— Assignment —
Transcribe the material from its first line onward, ending with the line that contains "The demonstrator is" and adding nothing beyond it.

--------

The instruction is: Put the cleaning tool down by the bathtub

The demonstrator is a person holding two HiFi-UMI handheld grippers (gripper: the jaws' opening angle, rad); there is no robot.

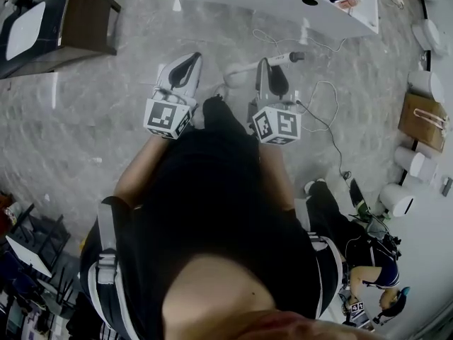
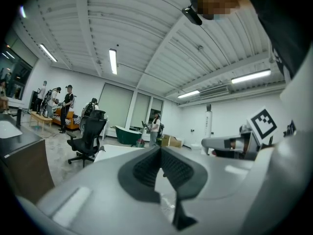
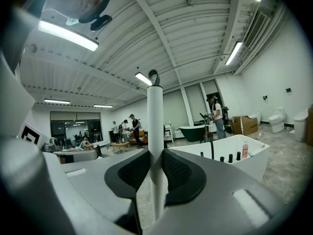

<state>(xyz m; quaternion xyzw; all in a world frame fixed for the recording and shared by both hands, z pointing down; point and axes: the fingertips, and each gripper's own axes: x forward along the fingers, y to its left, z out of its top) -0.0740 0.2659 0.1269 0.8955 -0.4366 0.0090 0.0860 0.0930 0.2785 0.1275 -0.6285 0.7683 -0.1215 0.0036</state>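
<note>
The cleaning tool (image 1: 249, 66) is a long white rod with a round white head at one end and a dark tip at the other, held level over the floor. My right gripper (image 1: 267, 68) is shut on its shaft. In the right gripper view the rod (image 3: 155, 111) stands upright between the pads. The white bathtub (image 1: 333, 9) lies just beyond, and in the right gripper view the bathtub (image 3: 254, 156) is ahead to the right, with bottles on its rim. My left gripper (image 1: 190, 61) hangs beside the right one, shut and holding nothing, its jaws (image 2: 160, 150) meeting at the tips.
A dark cabinet with a white basin (image 1: 85, 16) stands at the far left. A thin cable (image 1: 322, 115) trails over the floor. White fixtures (image 1: 423, 83) and a brown bag (image 1: 422, 121) line the right side. Another person (image 1: 371, 261) crouches at lower right. An office chair (image 2: 88, 138) stands at left.
</note>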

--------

— Solved exercise —
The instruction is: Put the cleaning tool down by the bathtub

The demonstrator is a person holding two HiFi-UMI handheld grippers (gripper: the jaws' opening angle, rad); there is no robot.

This concludes the response to the exercise.